WHAT THIS TASK INVOLVES. Print exactly the lines that run from the first line of the material to the line containing "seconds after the", both ends included, and skip the pictures.
RECORDED INFORMATION Start Marker
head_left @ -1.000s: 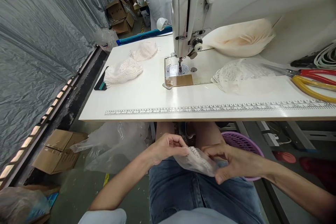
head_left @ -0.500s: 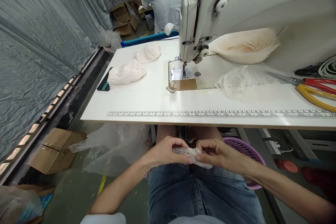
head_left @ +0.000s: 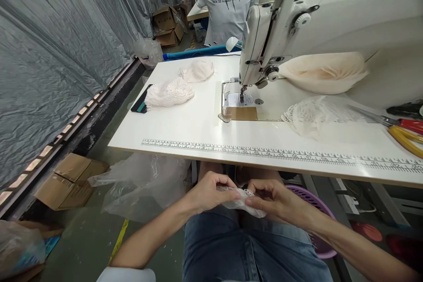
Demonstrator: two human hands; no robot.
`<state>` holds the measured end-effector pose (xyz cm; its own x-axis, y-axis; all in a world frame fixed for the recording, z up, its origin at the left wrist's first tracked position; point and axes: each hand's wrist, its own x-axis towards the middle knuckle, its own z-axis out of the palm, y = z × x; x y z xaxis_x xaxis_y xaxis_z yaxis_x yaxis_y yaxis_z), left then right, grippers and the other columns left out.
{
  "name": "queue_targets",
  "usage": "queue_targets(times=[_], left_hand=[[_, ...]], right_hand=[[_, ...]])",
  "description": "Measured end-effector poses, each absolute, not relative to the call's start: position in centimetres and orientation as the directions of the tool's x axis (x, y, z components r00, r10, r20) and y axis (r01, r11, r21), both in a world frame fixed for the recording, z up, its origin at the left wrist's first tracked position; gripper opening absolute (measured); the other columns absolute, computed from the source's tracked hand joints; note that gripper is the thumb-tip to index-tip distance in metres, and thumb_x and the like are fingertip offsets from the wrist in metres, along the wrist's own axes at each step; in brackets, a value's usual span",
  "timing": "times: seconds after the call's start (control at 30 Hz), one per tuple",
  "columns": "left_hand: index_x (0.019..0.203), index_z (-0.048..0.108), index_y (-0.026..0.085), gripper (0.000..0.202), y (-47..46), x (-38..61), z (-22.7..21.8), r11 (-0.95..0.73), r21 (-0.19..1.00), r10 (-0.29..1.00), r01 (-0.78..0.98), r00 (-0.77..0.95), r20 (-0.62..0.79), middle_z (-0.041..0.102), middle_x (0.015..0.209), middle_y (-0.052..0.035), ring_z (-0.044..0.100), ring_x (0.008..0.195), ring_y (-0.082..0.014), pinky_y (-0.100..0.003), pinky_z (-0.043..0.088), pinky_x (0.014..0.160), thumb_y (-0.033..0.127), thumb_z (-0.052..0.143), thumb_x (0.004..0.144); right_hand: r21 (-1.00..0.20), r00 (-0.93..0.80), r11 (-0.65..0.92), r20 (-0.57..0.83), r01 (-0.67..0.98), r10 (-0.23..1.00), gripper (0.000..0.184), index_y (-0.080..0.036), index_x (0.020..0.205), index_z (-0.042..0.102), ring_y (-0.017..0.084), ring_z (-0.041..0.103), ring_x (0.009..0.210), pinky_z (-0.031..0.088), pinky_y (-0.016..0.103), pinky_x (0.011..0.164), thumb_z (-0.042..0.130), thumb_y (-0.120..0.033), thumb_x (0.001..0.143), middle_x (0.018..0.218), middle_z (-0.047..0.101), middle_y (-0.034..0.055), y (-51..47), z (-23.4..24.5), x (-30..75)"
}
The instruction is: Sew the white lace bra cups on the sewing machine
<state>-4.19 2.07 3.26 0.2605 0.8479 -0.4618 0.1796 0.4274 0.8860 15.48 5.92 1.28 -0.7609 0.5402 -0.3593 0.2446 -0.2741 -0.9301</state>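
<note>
Over my lap, below the table's front edge, both hands pinch a small piece of white lace fabric (head_left: 243, 202). My left hand (head_left: 211, 191) grips its left end between thumb and fingers. My right hand (head_left: 272, 198) has hold of the other end, the thumb lying on top. Part of the lace is hidden behind the fingers. Beyond the hands stands a white sewing machine (head_left: 264, 39), its presser foot (head_left: 243, 94) above the metal needle plate. More white lace (head_left: 313, 114) lies on the table to the right of the needle plate.
On the white table (head_left: 185, 130) lie lace pieces (head_left: 170, 93) at left, a cream fabric bundle (head_left: 327, 70) behind the machine's needle and scissors (head_left: 405, 134) at right. A purple basket (head_left: 325, 246) stands below. Another person (head_left: 228, 4) is beyond the table. Cardboard boxes (head_left: 71, 180) sit on the floor.
The view has shifted and tilted, so the table and machine appear further right and slightly lower. Both hands still hold the lace over the lap, its angle slightly changed.
</note>
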Motion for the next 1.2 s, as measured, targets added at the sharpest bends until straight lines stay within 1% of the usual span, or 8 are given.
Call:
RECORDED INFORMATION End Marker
RESULT BELOW.
head_left @ -1.000s: 
head_left @ -0.500s: 
head_left @ +0.000s: 
Demonstrator: two human hands; no robot.
`<state>` holds the measured end-effector pose (xyz cm; its own x-axis, y-axis; all in a world frame fixed for the recording, z up, its origin at the left wrist's first tracked position; point and axes: each hand's wrist, its own x-axis towards the middle knuckle, its own z-axis out of the palm, y = z × x; x y z xaxis_x xaxis_y xaxis_z yaxis_x yaxis_y yaxis_z), left then right, grippers and the other columns left out.
{
  "name": "queue_targets",
  "usage": "queue_targets(times=[_], left_hand=[[_, ...]], right_hand=[[_, ...]])",
  "description": "Measured end-effector poses, each absolute, not relative to the call's start: position in centimetres and orientation as the directions of the tool's x axis (x, y, z components r00, r10, r20) and y axis (r01, r11, r21), both in a world frame fixed for the recording, z up, its origin at the left wrist's first tracked position; gripper opening absolute (measured); the other columns absolute, computed from the source's tracked hand joints; note that gripper is the thumb-tip to index-tip distance in metres, and thumb_x and the like are fingertip offsets from the wrist in metres, along the wrist's own axes at each step; in brackets, a value's usual span",
  "timing": "times: seconds after the call's start (control at 30 Hz), one per tuple",

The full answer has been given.